Modern Poetry, in reverence , Science Fiction,
In Open class, girls thought Kerry,
Friend was odd, so I was odd and lonely, all but one
I was oh so smart we checked each other’s dreams
I found TS Eliot’s Ash Wednesday
I never knew how Kerry began to love
Me me as brother he never had, through High School
On to College, farther afterwards he picked me up,
As the friend he never found.
Finding dad, I had known dad longest,
My father was in college, I reported him to Social Workers,
He was hauled into court in California, blamed for every
Dollar he never paid for my pairs
Of shoes, so I took on paper-routes,
Earned every frozen cent, Doug took his
Paper money, spent it all on pop, on gum
Candy, fruit rings, toys, on a Roger’s Drum Kit envious
I went to meet dad first , and step-mom, wished
My visits with our dad would end until old age.
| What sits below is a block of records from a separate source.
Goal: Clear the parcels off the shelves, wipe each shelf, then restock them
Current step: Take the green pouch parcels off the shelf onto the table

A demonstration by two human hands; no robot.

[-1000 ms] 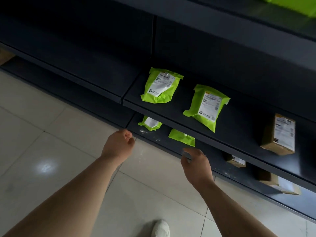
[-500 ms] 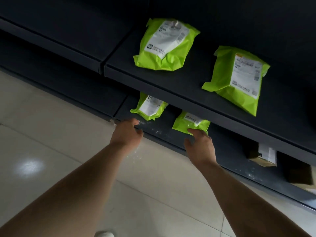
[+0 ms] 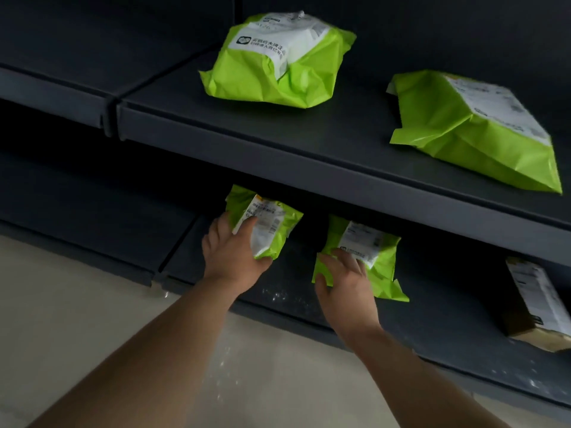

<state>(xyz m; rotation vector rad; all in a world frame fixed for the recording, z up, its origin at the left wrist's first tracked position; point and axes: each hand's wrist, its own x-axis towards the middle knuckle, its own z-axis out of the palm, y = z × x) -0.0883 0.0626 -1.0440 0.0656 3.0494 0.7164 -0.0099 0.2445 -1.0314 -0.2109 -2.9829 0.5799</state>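
Both hands just reached into the bottom shelf (image 3: 432, 329), mid-frame. Left hand (image 3: 230, 253) now wraps the left bag (image 3: 265, 223); right hand (image 3: 343, 281) clamps the right bag (image 3: 367, 257). So clearing is underway here, with two bags up top and a box (image 3: 537, 304) lower right left.

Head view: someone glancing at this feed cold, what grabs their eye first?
The bright green parcels against the dark shelving: two lie on the upper shelf, and two more sit on the bottom shelf, where the left hand grips one green bag and the right hand rests on another. A brown box sits at far right.
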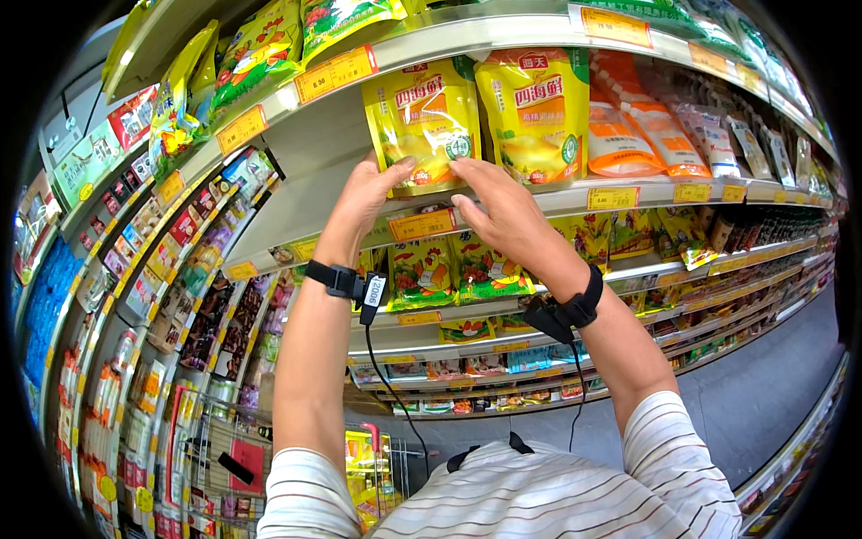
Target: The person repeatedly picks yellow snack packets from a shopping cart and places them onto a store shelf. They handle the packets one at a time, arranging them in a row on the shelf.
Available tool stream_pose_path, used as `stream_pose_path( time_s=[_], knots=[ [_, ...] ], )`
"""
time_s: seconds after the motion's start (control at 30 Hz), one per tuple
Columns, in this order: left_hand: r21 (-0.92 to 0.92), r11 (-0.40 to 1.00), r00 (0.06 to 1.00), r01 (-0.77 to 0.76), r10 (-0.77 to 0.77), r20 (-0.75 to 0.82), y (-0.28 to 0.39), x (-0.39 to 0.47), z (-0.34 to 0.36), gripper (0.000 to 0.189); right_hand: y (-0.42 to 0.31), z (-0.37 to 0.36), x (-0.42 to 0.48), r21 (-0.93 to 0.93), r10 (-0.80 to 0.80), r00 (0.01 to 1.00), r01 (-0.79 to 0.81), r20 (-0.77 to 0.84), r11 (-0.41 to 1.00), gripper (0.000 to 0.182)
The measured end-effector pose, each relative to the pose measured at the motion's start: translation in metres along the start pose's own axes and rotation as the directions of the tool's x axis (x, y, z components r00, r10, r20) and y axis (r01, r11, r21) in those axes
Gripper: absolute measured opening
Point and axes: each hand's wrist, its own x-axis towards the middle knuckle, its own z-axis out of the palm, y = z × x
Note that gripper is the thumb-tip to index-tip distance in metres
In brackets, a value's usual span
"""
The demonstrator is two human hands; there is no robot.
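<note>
A yellow stand-up seasoning pouch stands at the front of a shop shelf, its printed face towards me. At its lower left corner, my left hand grips it, thumb on the front and the other fingers hidden behind. My right hand touches the lower right of the same pouch with its fingertips; the thumb is spread apart below, near the shelf edge. Just to the right stands a matching yellow pouch, with a narrow gap between the two. Both wrists wear black straps with cables.
The shelf edge carries price tags, and another shelf edge runs above the pouches. Orange-and-white bags stand farther right. Green-and-yellow packets fill the shelf below. At lower left is a wire shopping cart holding yellow packets.
</note>
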Motion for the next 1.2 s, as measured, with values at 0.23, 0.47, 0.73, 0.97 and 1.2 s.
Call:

I ended knowing how dad treated her,
Our mother wept for her boys because of his cruelty,
Turned to acceptance, cancer grew in her, I took on burdens
I wept, my wife consoled me, my brother Doug never
Understood me, but she understood my marriage came first,
While I lit the last candle of her death
Loved her to end of radiation, chemo, calling everyday, everyday,
From South Dakota, my students found out, understood
My stricken moods; as student myself, my lessons
Softened–child-man, these were my lessons
Why I’d moved to California at age eighteen
In my dreams, found her when
I was sixty-two-years-old, or sixty-seven.
Our town of Hartford became
My resting place with my wife
My Marjorie, my pearl, my confidant
I wept for hours, for the lost boys
After days in ICU myself, came to know a Higher Power
Know why Kerry flew to Hawaiian Island,
Most of all my Marjorie, married longest after mother’s death
Dorothy, our mother, My Gift of God.
She never truly celebrated our 30th, dad’s long
Marriage, but our anniversaries began
With her Donald when she died, her death
Anniversary forgotten for her lost boys,
Her sons returned. Without her death nothing would have
Come together, many miles gone that old Maple,
Still growing in a new front yard; I Consoled dad
As he finely reasoned our love
Why I did what I had done, why I called attorneys
Abandoned him to jail when
I was just eleven, fear in my heart
Because he’d never sent child-support
Again lost boys, another parent
Thought we were gone; it was our mother
I Confessed my sin as he became his need at eighty-eight
I Always knew my own treason to him,
He bound me to truth, to never speak of this.
At 67, again I assumed his needs–every year
Like mother at 68 when she died, we brought him
To South Dakota in frozen January
To see our daughter; he was finally disabled
This mountain man, so unlike his sons,
Visited with Doug in California, tried to loved us both,
Doug never understanding his ending
Another loss for my mother’s beaten life,
Marilyn his second wife in death–
Lost his best friend, as Doug never
Understood our mother’s childhood
Beaten by foster parents; because dad’s wife
Rested in Sierra Nevada grave in meadow grass
Away from his dishevel home he’d never leave
Leave it just the way it was that day of her death.
He finally laid to rest his wife
While our mother laid by her her husband
Deep in her grave no one could ever leave her,
His youngest son filled with hate at divorce
Abandonment with education long out of reach
With release from mother’s death again
By cancer, I told father it was not his
Redemption from her beauty in her death,
But his sons who finally understood.